* [Task details] Retype each line below precisely.

* [Data extract]
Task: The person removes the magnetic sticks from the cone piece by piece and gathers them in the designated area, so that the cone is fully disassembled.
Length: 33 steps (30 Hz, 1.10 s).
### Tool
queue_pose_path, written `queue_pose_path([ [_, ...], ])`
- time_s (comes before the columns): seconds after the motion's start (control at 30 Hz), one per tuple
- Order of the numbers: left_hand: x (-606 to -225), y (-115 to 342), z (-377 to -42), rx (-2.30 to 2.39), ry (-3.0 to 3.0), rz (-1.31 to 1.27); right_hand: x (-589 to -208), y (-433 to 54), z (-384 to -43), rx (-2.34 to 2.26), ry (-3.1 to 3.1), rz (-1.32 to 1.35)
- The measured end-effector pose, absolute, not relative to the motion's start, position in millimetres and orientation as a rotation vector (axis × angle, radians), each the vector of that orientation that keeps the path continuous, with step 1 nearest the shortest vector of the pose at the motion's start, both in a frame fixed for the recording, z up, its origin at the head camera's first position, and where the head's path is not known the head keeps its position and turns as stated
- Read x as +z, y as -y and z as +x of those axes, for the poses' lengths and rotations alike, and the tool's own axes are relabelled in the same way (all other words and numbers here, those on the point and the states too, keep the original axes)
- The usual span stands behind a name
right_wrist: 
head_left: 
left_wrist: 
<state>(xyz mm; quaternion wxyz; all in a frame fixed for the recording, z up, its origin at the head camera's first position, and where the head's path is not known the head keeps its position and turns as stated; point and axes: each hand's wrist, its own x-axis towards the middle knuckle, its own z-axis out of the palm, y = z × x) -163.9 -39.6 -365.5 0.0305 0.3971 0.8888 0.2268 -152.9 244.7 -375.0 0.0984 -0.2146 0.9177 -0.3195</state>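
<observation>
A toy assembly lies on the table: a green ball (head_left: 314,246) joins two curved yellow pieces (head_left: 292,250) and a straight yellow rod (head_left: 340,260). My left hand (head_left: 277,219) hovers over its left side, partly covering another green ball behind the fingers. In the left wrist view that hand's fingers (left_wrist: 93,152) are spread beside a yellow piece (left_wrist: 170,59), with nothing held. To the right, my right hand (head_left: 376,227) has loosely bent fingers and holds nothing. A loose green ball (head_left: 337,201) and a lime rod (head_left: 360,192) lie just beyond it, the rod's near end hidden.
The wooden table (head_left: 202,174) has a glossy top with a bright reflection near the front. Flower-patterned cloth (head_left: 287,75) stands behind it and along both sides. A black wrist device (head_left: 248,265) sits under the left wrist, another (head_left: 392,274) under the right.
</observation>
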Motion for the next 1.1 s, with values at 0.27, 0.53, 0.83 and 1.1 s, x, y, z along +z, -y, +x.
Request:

* [Output]
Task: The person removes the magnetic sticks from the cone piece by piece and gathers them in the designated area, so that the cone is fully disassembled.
Length: 33 steps (30 Hz, 1.10 s).
### Tool
queue_pose_path, written `queue_pose_path([ [_, ...], ])`
- time_s (comes before the columns): seconds after the motion's start (control at 30 Hz), one per tuple
- Order of the numbers: left_hand: x (-606 to -225), y (-115 to 342), z (-377 to -42), rx (-2.30 to 2.39), ry (-3.0 to 3.0), rz (-1.31 to 1.27); right_hand: x (-589 to -208), y (-433 to 54), z (-384 to -43), rx (-2.34 to 2.26), ry (-3.1 to 3.1), rz (-1.32 to 1.35)
- The measured end-effector pose, absolute, not relative to the motion's start, position in millimetres and orientation as a rotation vector (axis × angle, radians), each the vector of that orientation that keeps the path continuous, with step 1 nearest the shortest vector of the pose at the motion's start, both in a frame fixed for the recording, z up, its origin at the head camera's first position, and where the head's path is not known the head keeps its position and turns as stated
- Read x as +z, y as -y and z as +x of those axes, for the poses' lengths and rotations alike, and the tool's own axes are relabelled in the same way (all other words and numbers here, those on the point and the states too, keep the original axes)
- The usual span stands behind a name
right_wrist: 
head_left: 
left_wrist: 
<state>(xyz mm; quaternion wxyz; all in a frame fixed for the recording, z up, its origin at the head camera's first position, and where the head's path is not known the head keeps its position and turns as stated; point and axes: each hand's wrist, its own x-axis towards the middle knuckle, its own z-axis out of the palm, y = z × x) -163.9 -39.6 -365.5 0.0305 0.3971 0.8888 0.2268 -152.9 244.7 -375.0 0.0984 -0.2146 0.9177 -0.3195</state>
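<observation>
A toy assembly lies on the table: a green ball (head_left: 314,246) joins two curved yellow pieces (head_left: 292,250) and a straight yellow rod (head_left: 340,260). My left hand (head_left: 277,219) hovers over its left side, partly covering another green ball behind the fingers. In the left wrist view that hand's fingers (left_wrist: 93,152) are spread beside a yellow piece (left_wrist: 170,59), with nothing held. To the right, my right hand (head_left: 376,227) has loosely bent fingers and holds nothing. A loose green ball (head_left: 337,201) and a lime rod (head_left: 360,192) lie just beyond it, the rod's near end hidden.
The wooden table (head_left: 202,174) has a glossy top with a bright reflection near the front. Flower-patterned cloth (head_left: 287,75) stands behind it and along both sides. A black wrist device (head_left: 248,265) sits under the left wrist, another (head_left: 392,274) under the right.
</observation>
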Motion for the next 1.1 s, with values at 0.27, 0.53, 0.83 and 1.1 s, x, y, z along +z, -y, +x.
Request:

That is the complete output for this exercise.